What is needed => Restate the whole listing exactly, leaving nothing out.

Information shown =>
★ ★ ★
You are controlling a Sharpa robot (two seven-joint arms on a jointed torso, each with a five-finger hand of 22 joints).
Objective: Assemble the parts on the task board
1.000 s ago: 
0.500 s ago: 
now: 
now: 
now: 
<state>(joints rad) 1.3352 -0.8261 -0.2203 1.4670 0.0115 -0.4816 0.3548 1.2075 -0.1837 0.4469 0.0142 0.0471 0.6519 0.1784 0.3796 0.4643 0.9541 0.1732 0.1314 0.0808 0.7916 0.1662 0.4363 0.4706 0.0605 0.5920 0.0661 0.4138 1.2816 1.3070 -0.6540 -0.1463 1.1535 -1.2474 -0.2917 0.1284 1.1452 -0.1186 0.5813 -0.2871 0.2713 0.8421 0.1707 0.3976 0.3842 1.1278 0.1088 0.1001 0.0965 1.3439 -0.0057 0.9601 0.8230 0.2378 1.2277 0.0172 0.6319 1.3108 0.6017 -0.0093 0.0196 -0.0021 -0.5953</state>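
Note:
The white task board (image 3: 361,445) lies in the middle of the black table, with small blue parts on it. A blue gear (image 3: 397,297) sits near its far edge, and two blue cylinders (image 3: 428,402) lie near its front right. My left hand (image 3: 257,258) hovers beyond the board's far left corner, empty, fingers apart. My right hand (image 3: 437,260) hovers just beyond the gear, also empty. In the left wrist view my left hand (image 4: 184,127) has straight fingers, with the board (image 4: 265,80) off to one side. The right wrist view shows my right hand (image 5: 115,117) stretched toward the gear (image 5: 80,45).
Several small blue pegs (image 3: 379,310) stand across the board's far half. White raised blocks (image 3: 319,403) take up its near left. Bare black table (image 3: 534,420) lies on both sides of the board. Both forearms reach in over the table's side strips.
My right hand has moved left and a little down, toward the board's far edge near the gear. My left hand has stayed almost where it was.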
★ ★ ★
Solution for this exercise =>
You are controlling a Sharpa robot (two seven-joint arms on a jointed torso, each with a five-finger hand of 22 joints).
Objective: Assemble the parts on the task board
1.000 s ago: 
0.500 s ago: 
now: 
now: 
now: 
<state>(joints rad) 1.3352 -0.8261 -0.2203 1.4670 0.0115 -0.4816 0.3548 1.2075 -0.1837 0.4469 0.0142 0.0471 0.6519 0.1784 0.3796 0.4643 0.9541 0.1732 0.1314 0.0808 0.7916 0.1662 0.4363 0.4706 0.0605 0.5920 0.0661 0.4138 1.2816 1.3070 -0.6540 -0.1463 1.1535 -1.2474 -0.2917 0.1284 1.1452 -0.1186 0.5813 -0.2871 0.2713 0.8421 0.1707 0.3976 0.3842 1.1278 0.1088 0.1001 0.0965 1.3439 -0.0057 0.9601 0.8230 0.2378 1.2277 0.0172 0.6319 1.3108 0.6017 -0.0093 0.0196 -0.0021 -0.5953</state>
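Note:
The white task board (image 3: 361,445) lies in the middle of the black table, with small blue parts on it. A blue gear (image 3: 397,297) sits near its far edge, and two blue cylinders (image 3: 428,402) lie near its front right. My left hand (image 3: 257,258) hovers beyond the board's far left corner, empty, fingers apart. My right hand (image 3: 437,260) hovers just beyond the gear, also empty. In the left wrist view my left hand (image 4: 184,127) has straight fingers, with the board (image 4: 265,80) off to one side. The right wrist view shows my right hand (image 5: 115,117) stretched toward the gear (image 5: 80,45).
Several small blue pegs (image 3: 379,310) stand across the board's far half. White raised blocks (image 3: 319,403) take up its near left. Bare black table (image 3: 534,420) lies on both sides of the board. Both forearms reach in over the table's side strips.
My right hand has moved left and a little down, toward the board's far edge near the gear. My left hand has stayed almost where it was.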

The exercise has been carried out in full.